The record also reflects that VA has made reasonable efforts to obtain or to assist in obtaining all relevant records pertinent to the claims herein decided. Pertinent medical evidence associated with the claims file consists of service treatment records, post-service VA and private treatment records and the reports of a VA psychiatric examination. Also of record and considered in connection with the appeal is a transcript of the Veteran's June 2010 Board hearing, as are various written statements provided by the Veteran, and by his representative on his behalf. The Board also finds that no additional RO action to further develop the record in connection with the claims is warranted.

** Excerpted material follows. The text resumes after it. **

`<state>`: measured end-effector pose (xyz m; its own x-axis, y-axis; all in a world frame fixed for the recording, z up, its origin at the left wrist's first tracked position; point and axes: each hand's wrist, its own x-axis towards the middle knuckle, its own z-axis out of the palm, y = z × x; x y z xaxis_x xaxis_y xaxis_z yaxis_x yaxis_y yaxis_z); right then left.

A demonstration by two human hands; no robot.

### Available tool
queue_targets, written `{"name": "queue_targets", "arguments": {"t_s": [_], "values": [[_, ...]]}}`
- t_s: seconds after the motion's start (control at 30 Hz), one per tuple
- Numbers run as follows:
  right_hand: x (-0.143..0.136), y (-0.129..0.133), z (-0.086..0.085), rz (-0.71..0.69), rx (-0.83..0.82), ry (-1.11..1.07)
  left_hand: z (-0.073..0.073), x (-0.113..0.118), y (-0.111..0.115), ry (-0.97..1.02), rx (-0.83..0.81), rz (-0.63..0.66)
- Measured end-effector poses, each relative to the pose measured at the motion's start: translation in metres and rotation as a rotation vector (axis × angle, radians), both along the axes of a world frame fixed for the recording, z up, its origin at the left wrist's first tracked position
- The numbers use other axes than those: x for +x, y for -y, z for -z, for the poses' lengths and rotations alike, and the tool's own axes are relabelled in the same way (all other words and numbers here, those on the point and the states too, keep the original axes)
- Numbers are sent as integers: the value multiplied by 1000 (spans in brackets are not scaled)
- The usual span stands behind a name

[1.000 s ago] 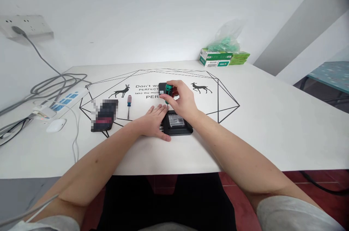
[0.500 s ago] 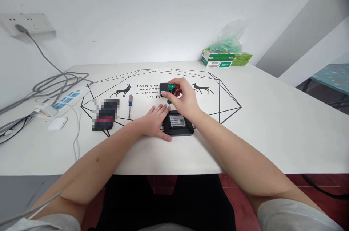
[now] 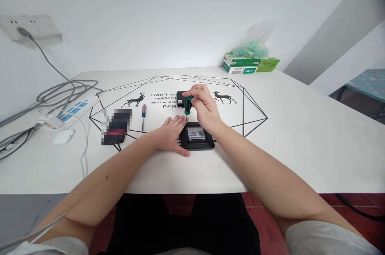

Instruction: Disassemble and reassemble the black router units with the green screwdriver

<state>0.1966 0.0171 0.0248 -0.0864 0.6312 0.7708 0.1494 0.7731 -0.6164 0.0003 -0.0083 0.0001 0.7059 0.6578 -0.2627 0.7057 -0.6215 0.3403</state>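
A flat black device box [image 3: 197, 136], with a white printed label on its upper face, lies on the table. My left hand [image 3: 173, 134] rests against its left side, fingers stretched out and thumb apart near the front corner. In my right hand [image 3: 206, 106], the fingers and thumb close around the green and black handle of a screwdriver [image 3: 188, 106]. The screwdriver stands nearly upright, its shaft pointing down at the box's far left corner; my left fingertips partly hide the tip. Behind it lies a small black block [image 3: 180, 96], partly covered by my right hand.
A second screwdriver [image 3: 143, 116] with a red and blue handle lies left. Nearby are a blurred dark phone-like object [image 3: 117, 126], a white earbud case [image 3: 63, 136], a power strip [image 3: 76, 110] and cables. Green and white boxes [image 3: 240, 64] stand at the back right.
My right hand's fingers have shifted around the screwdriver handle, the index finger now over its top. The box and my left hand stay practically where they were.
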Motion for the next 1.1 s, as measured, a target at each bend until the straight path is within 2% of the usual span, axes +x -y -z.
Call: {"name": "queue_targets", "arguments": {"t_s": [0.1, 0.27, 0.47, 0.53, 0.7, 0.87, 0.97, 1.1], "values": [[-2, 2, -1, -31, 35, -30, -1, 0, 0, -11, -4, -3], [-9, 6, 1, 4, -144, -128, 0, -1, -1, 11, -1, -1], [-14, 10, 7, -118, -160, -132, 4, -2, -3, 22, 8, 8], [-12, 9, 8, -92, -98, -93, 4, -2, -3, 24, 11, 11], [-3, 3, 5, 112, 160, 10, 1, -1, -2, -7, 1, 5], [-1, 5, -1, 128, 227, 44, -1, 0, -2, -35, -3, -6], [-4, 8, -2, 127, 221, 13, 0, 0, -2, -21, 4, 0], [-9, 10, 2, 147, 27, -50, 2, -1, -3, 2, 5, 5]]}}
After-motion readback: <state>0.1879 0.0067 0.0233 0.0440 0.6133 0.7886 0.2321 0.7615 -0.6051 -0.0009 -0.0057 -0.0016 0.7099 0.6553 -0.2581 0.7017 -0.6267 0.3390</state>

The record reflects that the Board remanded the Veteran's claim in July 2010, in part, to obtain private medical records from private facilities where the Veteran indicated he was treated for the claimed disabilities. The Veteran submitted his authorization and consent for VA to obtain records from various private facilities. However, these facilities, including Roanoke Memorial, and the Lewis Gail Hospital, and Roanoke Orthopedic, indicated that they did not have any records pertaining to the Veteran. The Veteran was informed of VA's inability to obtain the records and reminded of his responsibility to see that VA received any outstanding records. Given the foregoing, the Board finds that VA has substantially complied with the Board's previous remand with regard to the claims decided herein. See Dyment v. West, 13 Vet. App. 141, 146-47 (1999).